Mark Kelner is a visual artist and filmmaker based in Washington, DC and Brooklyn. 

A graduate of George Mason University, where he studied with the esteemed novelist Vasily Aksyonov, he also trained under Dennis O’Neil at the Hand Print Workshop International. His work has appeared in The Atlantic, Hyperallergic, The Washington Post, and The Times among other media outlets.  His practice centers on the distortion of ubiquitous mass — cigarette labels, oil and gas station logos, fast food signs, and retail culture, among other touchstones.  In 2021, Kelner exhibited his first solo show in Japan titled “Barcodes,” at The Container in Tokyo. A 77 page catalog has been published by the gallery documenting the exhibit and his practice.
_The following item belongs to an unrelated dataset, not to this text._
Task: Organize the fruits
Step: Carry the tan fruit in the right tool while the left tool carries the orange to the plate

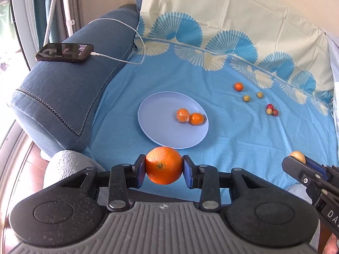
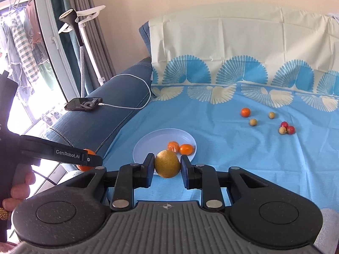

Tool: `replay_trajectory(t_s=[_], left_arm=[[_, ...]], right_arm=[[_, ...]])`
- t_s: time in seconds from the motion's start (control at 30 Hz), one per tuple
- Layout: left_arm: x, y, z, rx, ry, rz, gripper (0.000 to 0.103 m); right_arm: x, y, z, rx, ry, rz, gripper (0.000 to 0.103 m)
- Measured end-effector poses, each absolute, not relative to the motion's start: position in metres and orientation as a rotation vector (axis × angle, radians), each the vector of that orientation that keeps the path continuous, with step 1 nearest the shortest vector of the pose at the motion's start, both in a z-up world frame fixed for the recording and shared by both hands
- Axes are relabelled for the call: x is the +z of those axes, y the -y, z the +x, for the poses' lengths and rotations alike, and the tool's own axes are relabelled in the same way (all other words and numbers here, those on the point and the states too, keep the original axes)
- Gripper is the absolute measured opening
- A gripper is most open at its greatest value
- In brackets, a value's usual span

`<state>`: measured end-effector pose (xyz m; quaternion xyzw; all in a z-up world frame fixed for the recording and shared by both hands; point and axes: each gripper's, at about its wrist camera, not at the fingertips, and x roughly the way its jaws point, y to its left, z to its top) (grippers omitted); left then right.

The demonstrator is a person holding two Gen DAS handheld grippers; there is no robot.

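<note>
While the left gripper (image 1: 163,165) clamps an orange (image 1: 163,165), the right gripper (image 2: 167,166) pinches a yellow-green fruit (image 2: 167,166). At 12 o'clock, 2 small oranges (image 1: 190,117) sit on the plate (image 1: 156,116).

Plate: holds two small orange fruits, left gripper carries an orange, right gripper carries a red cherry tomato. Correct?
Not quite. The right gripper is shut on a yellow-green pear-like fruit, not a red one; the right wrist view shows it. The rest holds: two small orange fruits on the plate, the left gripper on an orange.

Two tangerines (image 1: 190,116) on plate (image 1: 156,114)
</note>
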<state>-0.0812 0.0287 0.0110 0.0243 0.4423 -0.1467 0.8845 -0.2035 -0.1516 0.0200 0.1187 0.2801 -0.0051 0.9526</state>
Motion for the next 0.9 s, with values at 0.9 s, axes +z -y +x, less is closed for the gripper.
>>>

In 2020, his first museum acquisition was to the Zuzeum Art Centre in Riga, Latvia, as part of their exhibition, “American Dreams.”  In 2019, his solo exhibition “Solaris: Shelter for the Next Cold War,” garnered wide acclaim and over 13,000 visitors.  In 2015, he was a featured guest on PBS’s Charlie Rose concerning the intersection of art, culture, politics, and Russia.  Since then, he has shown at Ronald Feldman Gallery in New York, Librairie du Globe in Paris and Art Contemporary Los Angeles.  Of note, over the past three years, he has won grants from the National Endowments for the Arts, the Andy Warhol Foundation for the Visual Arts, the Washington Project for the Arts, the Contemporary Foundation for the Arts, and the DC Commission for the Arts and Humanities, winning its annual Artist Fellowship Award.  Prior to the art world, he worked with filmmaker Steven Spielberg, coordinating the production of video testimonies of Holocaust survivors in Eastern Europe and the former Soviet Union for the USC Shoah Foundation Institute.  Kelner is the director of over eighteen short films and is currently at work on his latest series, “New American Landscapes,” to be debuted at the American University Museum in September, 2024.